ON this particular afternoon Boori Ma decided to accept Mrs Dalal's invitation. Her back still itched, even after napping on the newspapers, and she was beginning to want some prickly-heat powder after all. She picked up her broom - she never felt quite herself without it - and was about to climb upstairs, when a rickshaw pulled up to the collapsible gate.

It was Mr Dalal. The years he had spent filing receipts had left him with purple crescents under his eyes. But today his gaze was bright. The tip of his tongue played between his teeth, and in the clamp of his thighs he held two small ceramic basins.

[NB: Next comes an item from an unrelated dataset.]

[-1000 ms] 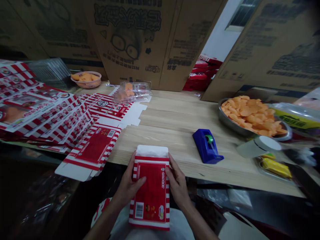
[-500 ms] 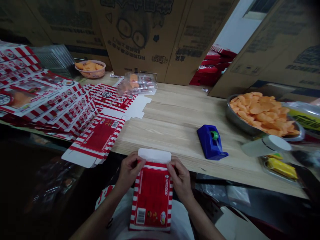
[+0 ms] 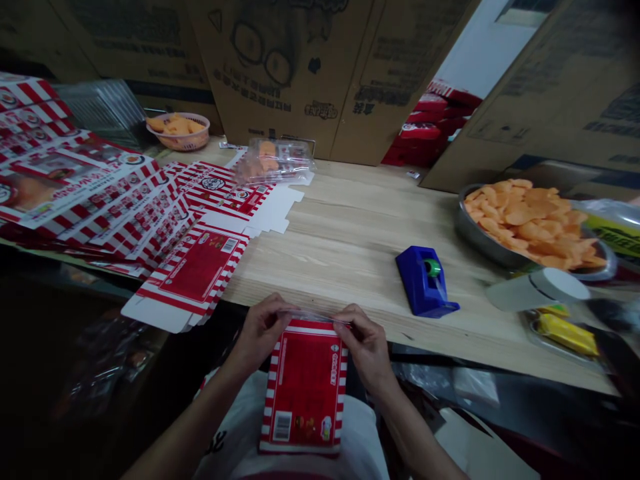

"Boori Ma, I have a job for you. Help me carry these basins upstairs." He pressed a folded handkerchief to his forehead and throat and gave the rickshaw driver a coin. Then he and Boori Ma carried the basins all the way up to the third floor. It wasn't until they were inside the flat that he finally announced, to Mrs Dalal, to Boori Ma, and to a few other residents who had followed them out of curiosity, the following things. That his hours filing receipts for a distributor of rubber tubes, pipes and valve fittings had ended. That the distributor himself, who craved fresher air, and whose profits had doubled, was opening a second branch in Burdwan. And that, following an assessment of his sedulous performance over the years, the distributor was promoting Mr Dalal to manage the College Street branch. In his excitement on his way home through the plumbing district, Mr Dalal had bought two basins.

"What are we supposed to do with two basins in a two-roomed flat?" Mrs Dalal demanded. She had already been sulking over her lemon peels. "Who ever heard of it? I still cook on kerosene. You refuse to apply for a phone. And I have yet to see the fridge you promised when we married. You expect two basins to make up for all that?"

The argument that followed was loud enough to be heard all the way down to the letter boxes. It was loud enough, and long enough, to rise above a second spell of rain that fell after dark. It was loud enough even to distract Boori Ma as she swept the stair from top to bottom for the second time that day, and for this reason she spoke neither of her hardships, nor of easier times. She spent the night on a bed of newspapers.

The argument between Mr and Mrs Dalal was still more or less in effect early the next morning, when a barefoot team of workmen came to install the basins. After a night of tossing and pacing, Mr Dalal had decided to install one basin in the sittingroom of their flat, and the other one on the stairwell of the building, on the first-floor landing. "This way everyone can use it," he explained from door to door. The residents were delighted; for years they had all brushed their teeth with stored water poured from mugs.